En el Perú, la volatilidad en los cargos ministeriales —donde ministros duran pocos meses en el cargo y los gabinetes se reestructuran con alarmante frecuencia— no es solo una anomalía política, sino un reflejo de las deficiencias del diseño institucional y de las dinámicas estratégicas propias de un sistema político fragmentado. Este fenómeno, lejos de ser una mera anécdota de la coyuntura, evidencia los problemas estructurales de un presidencialismo parlamentarizado mal calibrado, donde las reglas del juego incentivan comportamientos cortoplacistas y de alta incertidumbre.
La teoría de los juegos aplicada a la política ayuda a iluminar estas tensiones. En un contexto donde Ejecutivo y Congreso actúan como jugadores racionales que buscan maximizar sus intereses —políticos, electorales o ideológicos—, la desconfianza mutua y la ausencia de incentivos para la cooperación generan un entorno de suma cero. Cualquier ganancia del Ejecutivo es percibida como una pérdida por parte del Legislativo y viceversa. En este tablero, los ministros son peones fácilmente sacrificables para evitar crisis mayores o para enviar señales de fuerza política.
Desde el diseño institucional, el Perú transita por un híbrido institucional con tintes parlamentarios en un régimen presidencial. La figura de la “cuestión de confianza” y la facilidad para censurar ministros o forzar renuncias mediante interpelaciones sucesivas han convertido al Congreso en un actor con enorme capacidad de bloqueo, sin necesariamente asumir el costo de gobernar. Esto genera un equilibrio inestable donde los incentivos están alineados para promover el desgaste mutuo y la parálisis, más que la gobernabilidad.
La consecuencia práctica es una dinámica perversa: los ministros se convierten en fusibles de un sistema que se recalienta con frecuencia. Su escasa duración en el cargo impide consolidar políticas públicas, debilita la tecnocracia estatal y envía señales negativas a la ciudadanía, que percibe a la política como un espacio de conflicto constante y no como un instrumento de solución. Además, se vuelve habitual la selección de ministros con criterios de conveniencia política coyuntural más que por su idoneidad técnica o visión estratégica.
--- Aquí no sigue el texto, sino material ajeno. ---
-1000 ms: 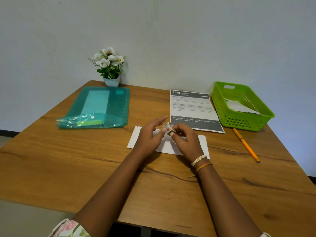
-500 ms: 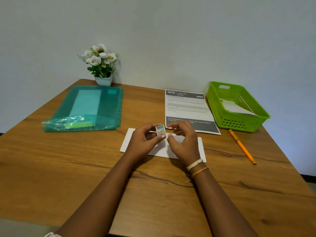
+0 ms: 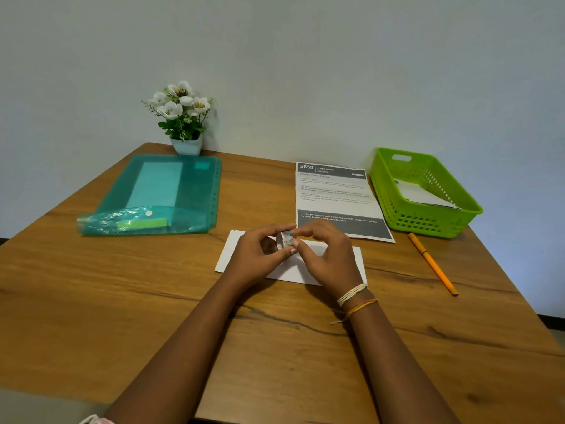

Este problema se agrava en contextos de alta fragmentación partidaria y baja institucionalización de los partidos políticos. La lógica de juego se asemeja más a un dilema del prisionero repetido: cada actor desconfía del otro, opta por la traición (censura, obstrucción, retiro de confianza) antes que, por la cooperación, generando un círculo vicioso de inestabilidad. La ausencia de acuerdos programáticos mínimos y la primacía de intereses particulares sobre el interés general refuerzan este comportamiento estratégico disfuncional.
¿Qué soluciones ofrece el enfoque institucional? Primero, es necesario repensar el equilibrio de poderes. Una reforma constitucional que clarifique los límites del control político del Congreso, sin eliminar su rol de fiscalización, podría reducir los incentivos al uso estratégico de herramientas como la interpelación o la censura. Segundo, fortalecer la carrera pública y la estabilidad del alto funcionariado técnico permitiría amortiguar los efectos del recambio político frecuente. Tercero, avanzar en la reforma de los partidos políticos, fomentando su institucionalización y representación real, ayudaría a reducir la fragmentación y a establecer reglas más cooperativas en el juego político.
En suma, la volatilidad ministerial no es un mero indicador de debilidad política de un gobierno o de crisis coyuntural: es un síntoma estructural de un sistema donde las reglas del juego político están mal diseñadas y promueven estrategias defectuosas para la gobernabilidad. Si queremos un Estado que funcione, necesitamos rediseñar los incentivos para que los actores políticos cooperen más y destruyan menos.